AJAKLAH YANG LAIN MENARI BERSAMA ALLAH

Refleksi dari Henri Nouwen, “Kau ubah Ratapku Menjadi Tarian”


Dalam kehidupan saat ini, saya sering menjumpai orang-orang terdekat saya, baik itu keluarga, saudara ataupun teman-teman terdekat saya sedang mengalami kesedihan dan luka. Acapkali, mereka sering bertanya dan mengungkapkanya secara rinci kepada saya. Secara spontan, saya langsung saja menjawab apa yang mereka sampaikan. Saya menjawab dengan menggunakan logika saya. Tak jarang, saya menjawab dengan nada marah dan kecewa, karena bagi saya, mereka terlalu banyak mengeluhkan hidupnya dan lupa bersyukur. Maka dari itu, dalam setiap jawaban yang disampaikan, saya sering sekali mengajak mereka untuk berhenti mengeluh dan belajar bersyukur.

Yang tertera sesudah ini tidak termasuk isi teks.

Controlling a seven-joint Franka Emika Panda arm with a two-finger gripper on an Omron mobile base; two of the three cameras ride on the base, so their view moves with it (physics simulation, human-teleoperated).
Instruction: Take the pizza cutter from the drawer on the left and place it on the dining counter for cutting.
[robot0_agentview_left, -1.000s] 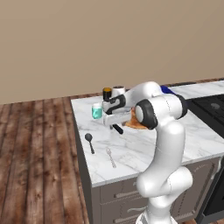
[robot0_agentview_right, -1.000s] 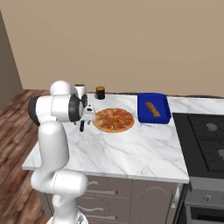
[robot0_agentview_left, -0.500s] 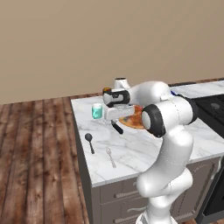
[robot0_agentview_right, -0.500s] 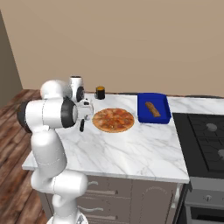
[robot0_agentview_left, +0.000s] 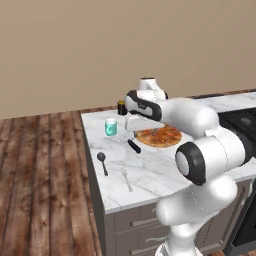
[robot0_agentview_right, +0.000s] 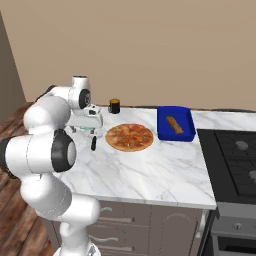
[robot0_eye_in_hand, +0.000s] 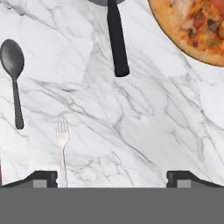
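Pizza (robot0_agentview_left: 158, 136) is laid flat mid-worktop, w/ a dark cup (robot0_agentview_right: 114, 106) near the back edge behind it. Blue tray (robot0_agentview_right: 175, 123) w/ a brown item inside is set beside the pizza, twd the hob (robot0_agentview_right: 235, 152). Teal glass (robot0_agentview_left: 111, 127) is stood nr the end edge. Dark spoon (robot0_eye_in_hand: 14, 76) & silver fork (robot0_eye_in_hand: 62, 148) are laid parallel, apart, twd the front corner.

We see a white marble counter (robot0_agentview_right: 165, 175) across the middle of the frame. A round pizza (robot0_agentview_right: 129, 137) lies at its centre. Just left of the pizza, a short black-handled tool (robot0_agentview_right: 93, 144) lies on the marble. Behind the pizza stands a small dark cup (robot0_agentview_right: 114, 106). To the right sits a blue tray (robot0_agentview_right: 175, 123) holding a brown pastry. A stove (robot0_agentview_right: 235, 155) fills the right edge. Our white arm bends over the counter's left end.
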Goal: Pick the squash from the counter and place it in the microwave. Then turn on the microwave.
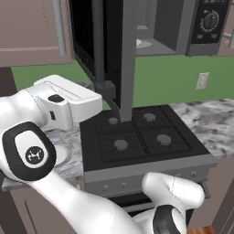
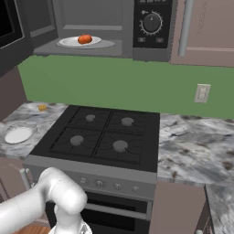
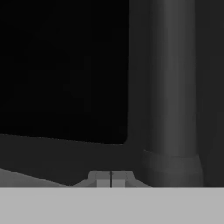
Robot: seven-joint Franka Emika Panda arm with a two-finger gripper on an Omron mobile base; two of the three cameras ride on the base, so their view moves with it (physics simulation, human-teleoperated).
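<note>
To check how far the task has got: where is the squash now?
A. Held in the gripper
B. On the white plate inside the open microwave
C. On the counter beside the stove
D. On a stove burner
B: the right base view shows the squash resting on the white plate inside the microwave, its door swung open.

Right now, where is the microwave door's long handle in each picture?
Left base view: the handle hangs top middle, on the open door, above the stove.
Right base view: I cannot pick it out.
Hand view: it is the grey post at right, beside the black glass.
Shared landmark: the stove.
</note>
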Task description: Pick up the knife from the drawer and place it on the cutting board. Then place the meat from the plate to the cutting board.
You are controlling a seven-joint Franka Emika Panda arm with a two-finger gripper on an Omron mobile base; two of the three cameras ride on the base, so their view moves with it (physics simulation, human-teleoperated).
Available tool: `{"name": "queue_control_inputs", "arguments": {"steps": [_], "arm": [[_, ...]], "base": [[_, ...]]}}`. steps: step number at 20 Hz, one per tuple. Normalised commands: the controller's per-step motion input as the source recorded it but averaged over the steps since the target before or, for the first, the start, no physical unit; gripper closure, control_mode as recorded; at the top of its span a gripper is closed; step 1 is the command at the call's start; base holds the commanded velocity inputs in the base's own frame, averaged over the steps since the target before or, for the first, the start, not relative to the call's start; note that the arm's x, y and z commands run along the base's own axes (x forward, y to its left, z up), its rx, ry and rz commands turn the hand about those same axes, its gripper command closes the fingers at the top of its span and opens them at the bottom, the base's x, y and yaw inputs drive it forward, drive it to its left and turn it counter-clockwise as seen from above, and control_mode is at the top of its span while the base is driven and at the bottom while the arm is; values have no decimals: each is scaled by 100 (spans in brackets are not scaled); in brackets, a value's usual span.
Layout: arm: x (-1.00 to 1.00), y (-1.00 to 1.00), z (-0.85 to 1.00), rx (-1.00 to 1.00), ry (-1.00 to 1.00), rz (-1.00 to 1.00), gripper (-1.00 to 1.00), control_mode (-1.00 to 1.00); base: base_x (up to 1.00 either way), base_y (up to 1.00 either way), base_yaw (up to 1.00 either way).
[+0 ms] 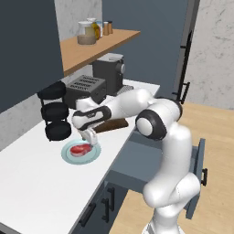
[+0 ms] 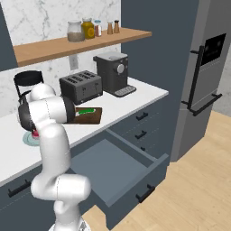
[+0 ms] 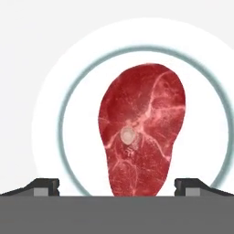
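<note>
Step 1 of 2 complete: knife (image 2: pixel 87 111) lying on cutting board (image 2: pixel 92 118), drawer (image 2: pixel 115 169) left open. Step 2 pending: meat (image 3: pixel 142 130) resting on plate (image 3: pixel 64 105), not yet lifted. Gripper (image 3: pixel 116 185) poised directly above meat, fingers spread wide on either side

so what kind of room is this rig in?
A simulated home kitchen, by the look of it: a white counter carrying a toaster and a coffee machine, blue-grey drawers below it, and a wooden shelf of jars on the marble wall.
</note>
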Motion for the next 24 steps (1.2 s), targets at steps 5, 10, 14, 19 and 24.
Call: {"name": "queue_control_inputs", "arguments": {"steps": [5, 10, 14, 19, 24], "arm": [[0, 1, -7, -4, 0, -21, -100, -100], [-1, 0, -16, 0, 0, -21, -100, -100], [-26, -1, -14, 0, 0, -13, -100, -100], [-14, 0, -23, 0, 0, -8, -100, -100], [6, 0, -15, 0, 0, -1, -100, -100]], "base": [[0, 0, 0], [0, 0, 0], [0, 0, 0], [0, 0, 0], [0, 0, 0]]}}
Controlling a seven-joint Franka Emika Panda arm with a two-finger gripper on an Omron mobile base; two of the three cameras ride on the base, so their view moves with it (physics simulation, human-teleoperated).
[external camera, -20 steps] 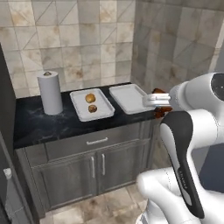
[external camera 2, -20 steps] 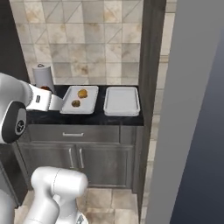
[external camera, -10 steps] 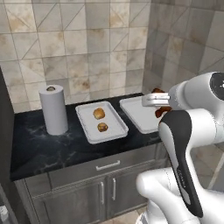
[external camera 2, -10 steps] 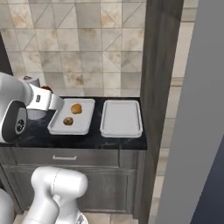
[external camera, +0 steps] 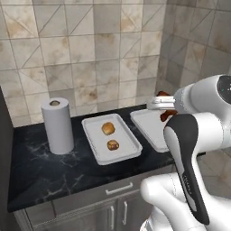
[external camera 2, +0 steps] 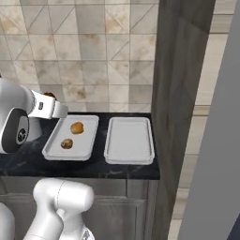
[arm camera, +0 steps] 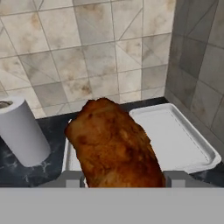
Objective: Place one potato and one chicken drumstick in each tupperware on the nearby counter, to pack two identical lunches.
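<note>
Counter [external camera: 40,167] nearer; drumstick [arm camera: 114,146] clamped in claw [arm camera: 118,177].

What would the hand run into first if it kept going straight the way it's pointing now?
Probably the left tupperware: the hand, shut on a chicken drumstick, aims down toward it, though the drumstick hides much of that line.

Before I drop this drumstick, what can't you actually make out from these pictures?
- Gripper fingertips: hand view, covered by the chicken drumstick they hold.
- Left tupperware contents: hand view, hidden behind the drumstick.
- Right tupperware: left base view, its near part is behind the arm.
- Two browned pieces in the left tupperware: base views, too small to tell potato from chicken.
</note>
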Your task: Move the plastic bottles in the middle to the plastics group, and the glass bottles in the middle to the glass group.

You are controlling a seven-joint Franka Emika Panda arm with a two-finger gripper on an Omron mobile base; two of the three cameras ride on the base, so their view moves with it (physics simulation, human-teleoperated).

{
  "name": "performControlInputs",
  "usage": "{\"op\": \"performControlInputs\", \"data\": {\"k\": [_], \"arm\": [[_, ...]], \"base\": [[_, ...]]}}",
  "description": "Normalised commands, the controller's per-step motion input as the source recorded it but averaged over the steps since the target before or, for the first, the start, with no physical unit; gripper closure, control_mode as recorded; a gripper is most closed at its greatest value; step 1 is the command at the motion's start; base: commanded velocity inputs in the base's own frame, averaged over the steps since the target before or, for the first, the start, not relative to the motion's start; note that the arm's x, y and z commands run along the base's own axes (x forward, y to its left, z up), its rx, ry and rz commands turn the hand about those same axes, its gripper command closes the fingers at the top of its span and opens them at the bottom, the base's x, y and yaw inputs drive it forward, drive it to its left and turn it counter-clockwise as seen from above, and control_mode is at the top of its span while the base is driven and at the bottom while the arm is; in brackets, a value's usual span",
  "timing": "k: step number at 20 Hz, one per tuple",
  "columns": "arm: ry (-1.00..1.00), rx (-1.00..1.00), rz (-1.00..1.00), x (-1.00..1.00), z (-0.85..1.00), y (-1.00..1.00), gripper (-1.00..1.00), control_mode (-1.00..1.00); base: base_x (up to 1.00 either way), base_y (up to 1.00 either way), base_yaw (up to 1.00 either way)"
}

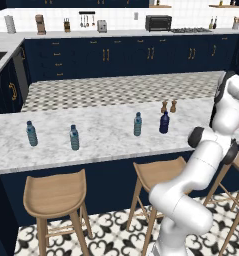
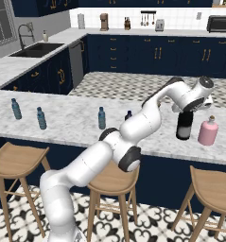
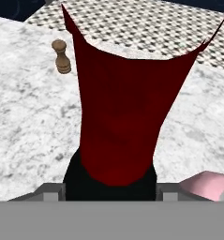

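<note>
Wide bare marble is left on the table [image 1: 106, 140] between the two water bottles [image 1: 31, 133] at the left end and the middle pair, a clear bottle [image 1: 137, 124] and a navy bottle [image 1: 164, 122] standing near each other. Behind the navy bottle the way is narrowed by two small wooden mills [image 1: 168, 106]. At the right end, the wine bottle [image 2: 183, 126] and the pink bottle [image 2: 208, 132] stand just beside each other, a slim gap being left between them. The table's front edge is lined by stools [image 1: 56, 197].
</note>
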Motion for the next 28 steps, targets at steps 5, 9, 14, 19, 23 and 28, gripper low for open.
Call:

Bersyukur bagi saya adalah hal terpenting dalam hidup ini. dengan bersyukur kita bisa mendapatkan penyembuhan dari Allah. Mengeluh ataupun kecewa memang tidak salah, para pemazmur dalam tulisannya sering mengungkapkan rasa kecewa dan keluhannya kepada Tuhan. Itu wajar dan normal dalam kehidupan ini. Tetapi kapasitasnya haruslah seimbang, manusia tidak boleh berhenti dan hidup dalam keluh-kesahnya. Manusia harus bisa hidup bersyukur baik dalam suka ataupun duka. Seperti dalam Roma 14:6, Paulus mengajak kita untuk mengucap syukur sekalipun saat kita makan ataupun tidak. Ini adalah hal terpenting dalam hidup ini. Maka dari itulah ajakan-ajakan saya untuk bersyukur dan berhenti mengeluhkan kehidupan sering saya sampaikan kepada mereka-mereka yang bercerita tentang keluhan dan kekecewannya kepada saya.


Namun setelah membaca buku ini, apa yang telah saya lakukan telah salah, bahkan sangat salah dan bukanlah sesuatu yang dianjurkan. Memang mengajarkan seseorang untuk hidup bersyukur itu penting, tetapi apabila seseorang bercerita dan kita secara spontan memberikan nasihat yang mengajarkannya untuk hidup bersyukur, hal itu hanyalah membuat mereka semakin tertekan. Terlebih lagi apa yang kita lakukan kepada mereka sebenarnya adalah sebuah cara kita untuk tidak mau turut hadir dalam penderitaan dan kekecewaan yang mereka alami. Kita sengaja menyampaikan hal itu kepada mereka, karena (tanpa disadari) kita sebenarnya tidak ingin mendengarkan dan meresakan kekecewaan mereka, bahkan tak jarang pula dalam nasihat tersebut (tanpa disadari) ada rasa ingin dipuji, atau secara sederhana dapat imbalan.

Yesus berhubungan dengan manusia untuk kepentingan manusia itu sendiri, bukan untuk kepentingan-Nya. Dalam istilah sederahana, Ia memberikan perhatian kepada kita tanpa mengaharap imbalan. Dia tidak bertanya, “Bagaimana Aku mendapatkan kepuasaan?” melainkan “Bagaimana Aku dapat menanggapi kebutuhanmu?”. Hal inilah yang seharusnya kita hidupi. Memiliki kepuasan dan keintiman yang dalam, yang mengandung perhatian. Dengan ini, kita dapat mengasihi sesama tanpa syarat, meski kebutuhan Anda belum sepenuhnya terpenuhi.

Karena itu, hal baik yang sebenarnya saya lakukan adalah ketika seseorang sedang berduka, saya mampu hidup dalam duka mereka. Kemudian saya melayani mereka, membawa mereka kepada sesuatu yang lebih besar diri saya sendiri – pusat keberadaan saya, kenyataan dari Dia yang tak terlihat- Bapa yang merupakan sumber kehidupan dan penyembuhan.

Tidak ada penderitaan manusia yang tidak menjadi bagian dari pengalaman Allah sendiri. Allah menjadi bagian dari dukacita kita dan mengundang kita untuk belajar menari- tidak seorang diri, tetapi dengan orang lain, berbagi dalam belas kasihan Allah sebagaimana kita telah memberi dan menerimanya.